What do I do about letters from creditors?
Again, in the early days after your IVA is approved, creditors may still not have updated their systems and letters may still pop through your letterbox. Often these letters are automatically generated and until the systems are updated.
You can keep them for your records or dispose of them accordingly. There’s no need to call a creditor about these letters and they will usually stop within three months.
You’ll probably still receive annual statements as they’re obliged to send you statements at least once a year, and these aren’t demands for payment. This is perfectly normal and nothing to be worried about.
What do I do about creditors taking further action against me?
If you’re concerned about the creditor defaulting your account or threatening legal action, such as from bailiffs or about a County Court judgment (CCJ), you should contact your IVA supervisor.

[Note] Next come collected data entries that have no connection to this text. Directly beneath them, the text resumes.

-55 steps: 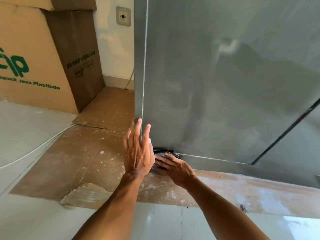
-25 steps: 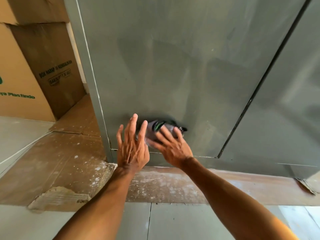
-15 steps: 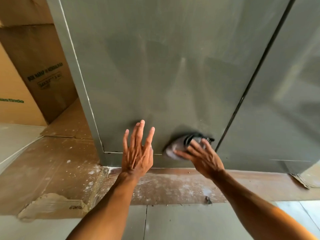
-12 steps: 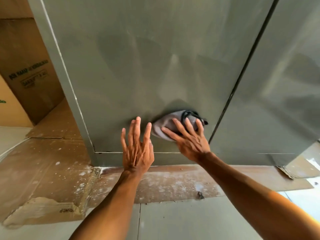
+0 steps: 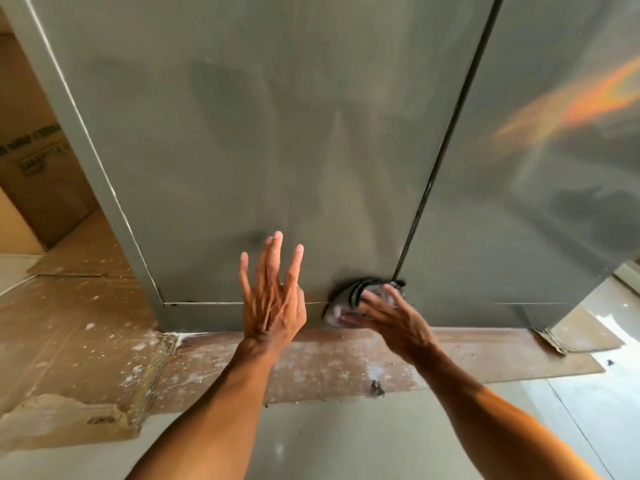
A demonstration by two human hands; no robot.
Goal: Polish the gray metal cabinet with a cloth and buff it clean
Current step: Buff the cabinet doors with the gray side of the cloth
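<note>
The gray metal cabinet (image 5: 249,140) fills the upper view, with a dark vertical gap between its two doors. My left hand (image 5: 272,299) lies flat against the lower part of the left door, fingers straight and spread. My right hand (image 5: 391,320), blurred by motion, presses a gray cloth with dark stripes (image 5: 349,299) against the door's bottom edge, just left of the door gap. Its fingers look extended over the cloth, most of which they hide.
Brown cardboard sheets (image 5: 69,334) speckled with white lie on the floor under and around the cabinet. A large cardboard box (image 5: 38,181) stands at the far left. Pale floor tiles (image 5: 346,438) spread in the foreground.
The right hand has slid the cloth down and right along the door to its bottom edge by the gap. The left hand stays flat on the door. The view has shifted right.
</note>
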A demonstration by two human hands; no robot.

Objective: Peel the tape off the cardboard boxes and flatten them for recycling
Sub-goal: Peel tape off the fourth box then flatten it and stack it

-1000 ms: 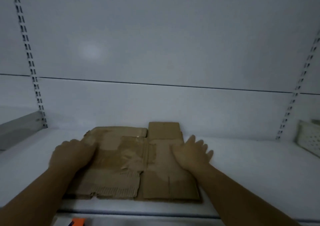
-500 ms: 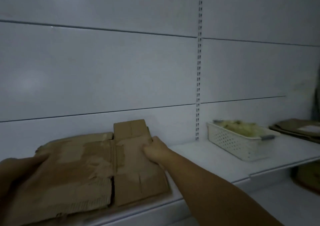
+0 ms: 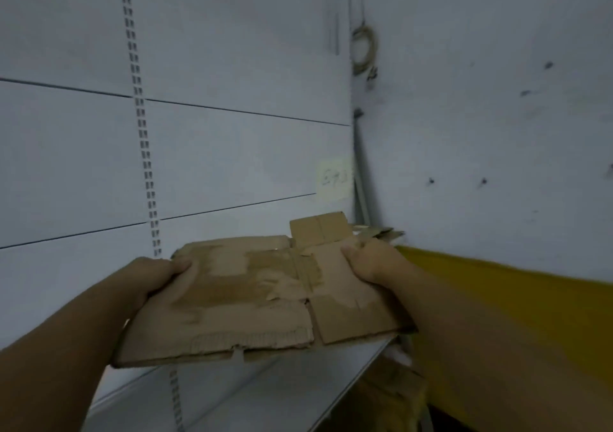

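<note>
A flattened brown cardboard box (image 3: pixel 252 299), torn on its top face with patches where the surface has ripped away, hangs in the air above a white shelf (image 3: pixel 265 395). My left hand (image 3: pixel 156 275) grips its left edge, thumb on top. My right hand (image 3: pixel 371 261) grips its far right edge, also with the thumb on top. A small flap sticks up at the box's far side. Behind my right hand, the edge of more flat cardboard (image 3: pixel 381 232) shows at the shelf's end.
White slotted back panels and an upright (image 3: pixel 142 153) stand behind the shelf. A grey wall with a yellow lower band (image 3: pixel 530 315) closes the right side. More cardboard (image 3: pixel 394 395) lies low down beside the shelf's right end. A paper label (image 3: pixel 335 179) is stuck near the corner.
Both hands went from pressing the flat box on the shelf to gripping its edges. The box is now lifted off the shelf and carried rightward, and the view has swung right toward the corner.
</note>
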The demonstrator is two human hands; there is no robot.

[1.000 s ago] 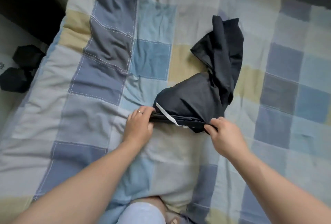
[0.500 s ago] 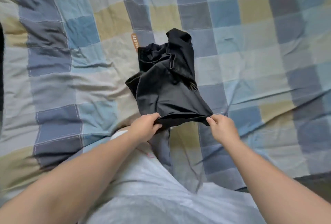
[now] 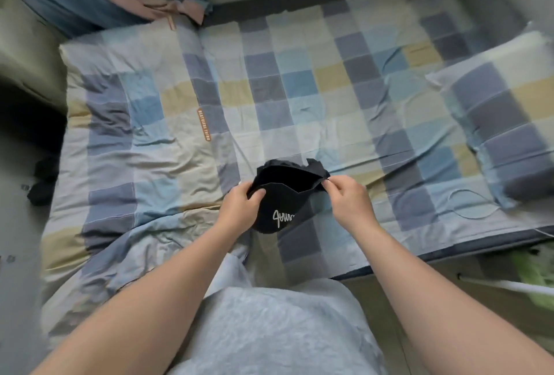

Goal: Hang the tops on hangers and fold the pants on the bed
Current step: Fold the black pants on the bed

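Grey soft fabric [image 3: 269, 329] covers the person's body at the near edge, and two bare forearms reach forward from both sides of it. The left hand [image 3: 239, 209] grips the left edge of a black garment [image 3: 281, 194], with the fingers curled behind the cloth and the thumb on the front. The right hand [image 3: 349, 199] pinches the right edge of the same garment between thumb and fingertips. The garment is bunched between the two hands over the near middle part of the bed [image 3: 299, 90]. White handwritten letters [image 3: 283, 217] show on its lower front, but I cannot tell if it is a top or pants, or if it touches the cover. The bed has a wrinkled checked cover in blue, grey and yellow squares. A thin white cord [image 3: 470, 203] lies on the cover to the right of the hands. An orange label [image 3: 204, 124] is farther, to the left. A checked pillow [image 3: 503, 123] lies at the right side. Pink and blue cloth [image 3: 186, 9] hangs at the far left edge of the bed.
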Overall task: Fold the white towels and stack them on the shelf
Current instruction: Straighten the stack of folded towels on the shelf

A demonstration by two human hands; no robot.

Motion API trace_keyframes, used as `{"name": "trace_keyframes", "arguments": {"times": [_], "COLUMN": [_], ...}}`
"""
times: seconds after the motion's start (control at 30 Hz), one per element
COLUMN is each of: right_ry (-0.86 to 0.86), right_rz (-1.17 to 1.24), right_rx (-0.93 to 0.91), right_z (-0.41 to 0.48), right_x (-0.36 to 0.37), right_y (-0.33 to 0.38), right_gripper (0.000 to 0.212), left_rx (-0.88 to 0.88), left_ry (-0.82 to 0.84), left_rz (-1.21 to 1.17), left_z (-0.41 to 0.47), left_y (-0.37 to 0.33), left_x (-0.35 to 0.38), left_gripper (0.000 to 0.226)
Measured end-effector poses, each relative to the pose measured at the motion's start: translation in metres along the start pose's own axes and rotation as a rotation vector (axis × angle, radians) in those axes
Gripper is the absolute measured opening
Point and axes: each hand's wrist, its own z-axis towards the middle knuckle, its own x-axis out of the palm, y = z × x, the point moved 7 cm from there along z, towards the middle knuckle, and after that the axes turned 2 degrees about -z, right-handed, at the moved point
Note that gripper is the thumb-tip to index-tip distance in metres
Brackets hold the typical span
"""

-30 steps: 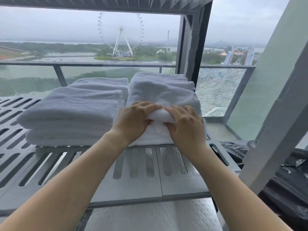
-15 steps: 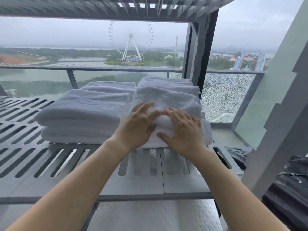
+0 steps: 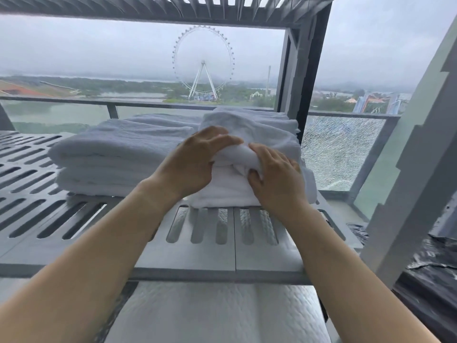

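Note:
Two stacks of folded white towels lie side by side on a grey slatted shelf. The left stack is untouched. The right stack has a top towel whose near edge is bunched up. My left hand lies over that bunched edge from the left, fingers curled onto the cloth. My right hand grips the same edge from the right, thumb tucked under the fold. Both hands are at the front of the right stack.
Another slatted shelf runs overhead. A dark upright post stands just behind the right stack. White quilted bedding lies below the shelf. Black plastic lies at the lower right, beyond a grey frame. Cracked glass railing is behind.
Both hands have gathered the top towel's front edge into a tighter bunch between them; the right thumb has moved under the fold. The view has moved closer to the stack.

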Motion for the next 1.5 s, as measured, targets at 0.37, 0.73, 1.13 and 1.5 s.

What's a 'Notice of Assignment'?
A ‘Notice of Assignment’ is a letter about a debt that has been sold on to a third party, such as a debt collection agency
Creditors are still entitled to buy and sell any debts listed in your IVA, but the creditor who buys the debt will still be bound by the terms of your IVA. They can’t take any action to recover the debt.
The ‘Notice of Assignment’ letters aren’t demands for payment, they are sent to you for information only. If you receive any, please send them to us so we can update our records and ensure any correspondence is sent to the right creditor.
What if I forgot about one of my debts
If you’ve forgot to include one of your debts in your IVA proposal or it was something you were previously unaware of until they contacted you, it’s important you notify your IVA supervisor immediately. An IVA is binding on all the creditors but your IVA supervisor can advise you on how this debt can be addressed and the next steps.